Click the link below and the programme should load in a separate window.Then, to play the programme, click the red square in the bottom left, or else you’ll be left with a massive image of me that doesn’t move…and that can’t be good for anyone!
Last week, for the first time in my life, I was the lucky recipient of a wet shave with a cut throat razor.
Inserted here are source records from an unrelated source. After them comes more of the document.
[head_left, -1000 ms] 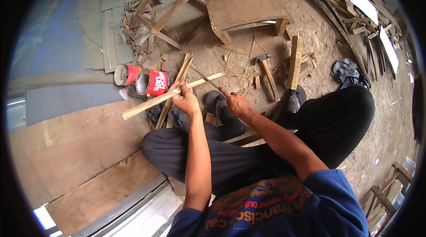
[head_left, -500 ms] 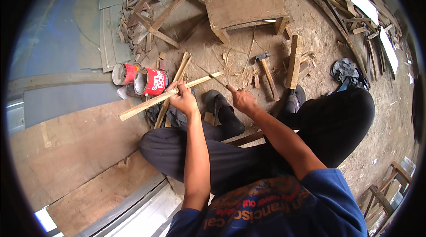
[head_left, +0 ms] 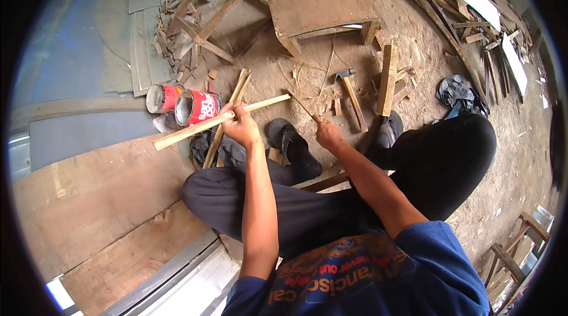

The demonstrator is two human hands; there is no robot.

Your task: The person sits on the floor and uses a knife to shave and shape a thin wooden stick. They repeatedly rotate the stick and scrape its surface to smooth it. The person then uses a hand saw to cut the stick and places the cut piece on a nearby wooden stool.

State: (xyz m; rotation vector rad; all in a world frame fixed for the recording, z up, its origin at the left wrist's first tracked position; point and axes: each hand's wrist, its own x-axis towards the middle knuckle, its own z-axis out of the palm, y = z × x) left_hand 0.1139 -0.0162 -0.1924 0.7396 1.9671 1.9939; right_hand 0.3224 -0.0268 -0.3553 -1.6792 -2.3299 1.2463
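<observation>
My left hand [head_left: 242, 126] is closed around a pale wooden strip [head_left: 188, 134], which slants from low left up to the right. In my right hand [head_left: 329, 134], the fingers are wrapped round the handle of a thin knife [head_left: 302, 105]. Its narrow blade points up and left, with the tip close to the strip's far right end; whether they touch I cannot tell. Behind my left hand, other wooden sticks [head_left: 215, 144] lean across a dark cloth. A hammer [head_left: 353, 102] with a wooden handle lies on the ground beyond my right hand.
Two red cans [head_left: 197, 107] stand left of my left hand. A low wooden stool [head_left: 322, 3] is ahead, beside a wooden frame [head_left: 228, 11]. A wood block [head_left: 387, 79] rests by my right foot. Scrap wood [head_left: 473, 23] is heaped at far right; plywood boards [head_left: 112, 186] lie at left.
My right hand has shifted slightly, and the knife blade has swung steeper, its tip moving right along to the strip's end. The left hand still grips the strip. The whole view has shifted a little.
</observation>
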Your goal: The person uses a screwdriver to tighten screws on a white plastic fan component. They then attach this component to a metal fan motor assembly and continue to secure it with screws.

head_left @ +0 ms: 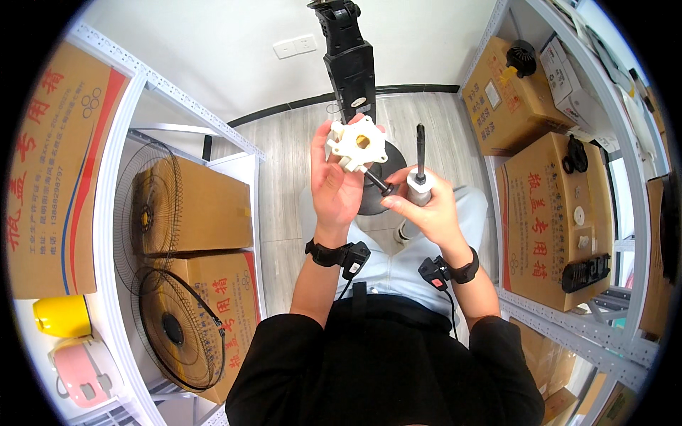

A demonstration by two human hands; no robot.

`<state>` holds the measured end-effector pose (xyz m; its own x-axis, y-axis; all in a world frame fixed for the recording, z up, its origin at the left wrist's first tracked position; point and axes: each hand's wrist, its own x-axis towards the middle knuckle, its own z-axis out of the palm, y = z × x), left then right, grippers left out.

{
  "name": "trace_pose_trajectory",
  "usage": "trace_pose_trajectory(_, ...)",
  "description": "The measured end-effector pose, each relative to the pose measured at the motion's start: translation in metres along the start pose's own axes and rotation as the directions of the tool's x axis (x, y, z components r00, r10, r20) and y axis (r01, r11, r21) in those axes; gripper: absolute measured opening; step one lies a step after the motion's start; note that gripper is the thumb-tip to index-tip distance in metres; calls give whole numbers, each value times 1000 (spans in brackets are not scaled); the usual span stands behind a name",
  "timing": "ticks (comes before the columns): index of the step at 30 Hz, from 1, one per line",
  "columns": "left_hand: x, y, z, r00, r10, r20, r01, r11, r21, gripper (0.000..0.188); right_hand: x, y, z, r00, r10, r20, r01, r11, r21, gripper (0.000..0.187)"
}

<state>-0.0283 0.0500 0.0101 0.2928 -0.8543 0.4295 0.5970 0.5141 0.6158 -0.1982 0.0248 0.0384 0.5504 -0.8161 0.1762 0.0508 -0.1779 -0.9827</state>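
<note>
My left hand (pixel 334 181) is raised in front of me, its fingers closed around a white plastic housing (pixel 352 147). This part is lobed, with small screw holes at its rim and a brass-coloured center. From its lower side a black rod with a wider end (pixel 379 182) sticks out. The thumb and forefinger of my right hand (pixel 433 209) are at that wider end. The same hand grips a screwdriver (pixel 419 186) with a pale handle, its dark shaft pointing up. Behind the housing stands a black fan stand (pixel 352 78) on a round base (pixel 389 170).
Metal shelves flank me on both sides. On the left, two wire fan grilles (pixel 170 334) lean against cardboard boxes (pixel 213 209), near a yellow container (pixel 62 317) and a pink one (pixel 84 373). On the right, a box (pixel 543 220) carries small black and white parts, including a black cover (pixel 586 272).
</note>
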Motion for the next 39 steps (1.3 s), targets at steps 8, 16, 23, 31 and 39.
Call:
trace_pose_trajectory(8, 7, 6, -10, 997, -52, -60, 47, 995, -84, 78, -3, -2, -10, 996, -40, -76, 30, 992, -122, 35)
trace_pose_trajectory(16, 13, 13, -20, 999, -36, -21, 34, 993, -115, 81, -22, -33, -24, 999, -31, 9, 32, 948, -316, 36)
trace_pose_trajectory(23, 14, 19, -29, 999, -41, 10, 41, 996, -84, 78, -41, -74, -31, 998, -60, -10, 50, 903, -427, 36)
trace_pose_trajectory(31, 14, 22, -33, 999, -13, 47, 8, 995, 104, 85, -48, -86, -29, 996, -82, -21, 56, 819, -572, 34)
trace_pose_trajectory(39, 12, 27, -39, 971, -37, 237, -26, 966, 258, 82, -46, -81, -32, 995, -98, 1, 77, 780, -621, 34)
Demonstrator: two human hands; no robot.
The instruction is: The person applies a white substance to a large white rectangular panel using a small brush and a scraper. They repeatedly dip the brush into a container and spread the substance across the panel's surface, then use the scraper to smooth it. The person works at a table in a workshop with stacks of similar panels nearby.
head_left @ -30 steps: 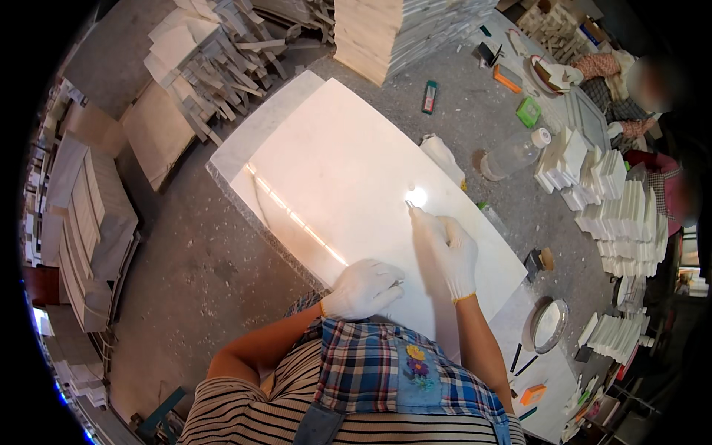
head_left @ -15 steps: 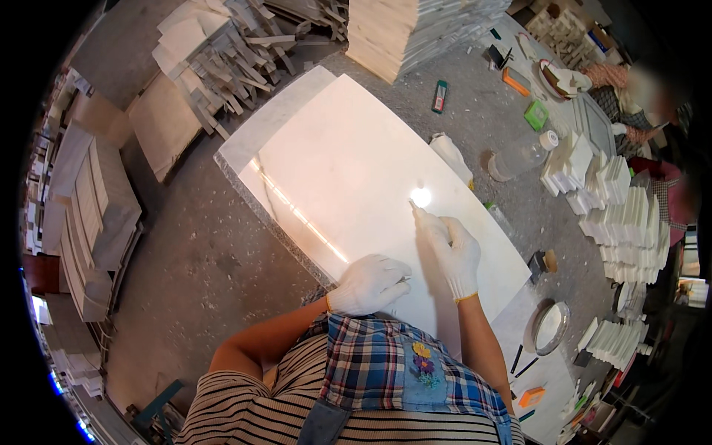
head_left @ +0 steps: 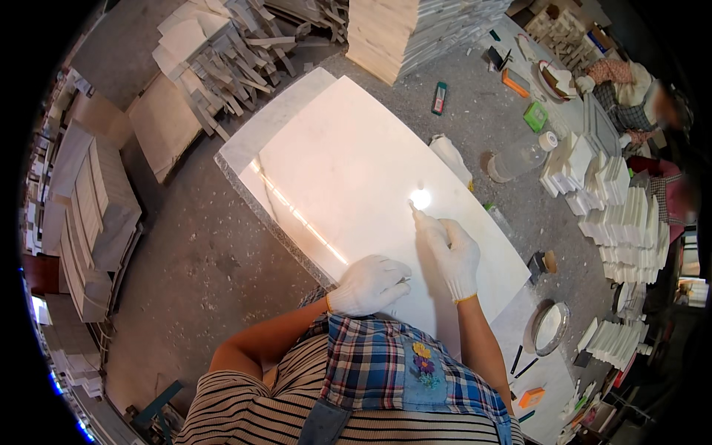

As part of my duties as a BBC/AHRC ‘New Generation Thinker’ I was making a short film about shaving in Georgian Britain, the conclusion of which sees me having my beard shorn off in the Pall Mall barbers in Fitzrovia, central London, a traditional barbers’ shop with a history dating back to the nineteenth century. http://www.pallmallbarbers.com/ (I don’t usually go in for endorsements in the blog, but will make an exception here and say a big thanks to Richard and his team for looking after us. Much appreciated guys).
For someone who has always used safety razors, I must admit that I was slightly nervous. After all, sitting recumbent in a chair while someone sweeps a lethally sharp blade over your neck might not immediately seem like a good plan. I needn’t have worried. My barber, Michael, was an expert and, after a bit of preparatory work with hot towels and various creams and lotions, six months’ worth of beard was gone(smoothly and painlessly) in less than half an hour.
But the experience was interesting for me on another level. Having been researching and writing in various ways about shaving for the past five or six years, this was a chance to get close to the experience of men in the past. Maybe sixty or seventy years ago, the cut throat razor was still extremely popular. Today, being shaved by a barber is something of a luxury. As I sat there in the comfortable chair, being shaved with a modern blade that was…well…razor sharp, I was reminded that this wasn’t always the experience of stubbly men in the past.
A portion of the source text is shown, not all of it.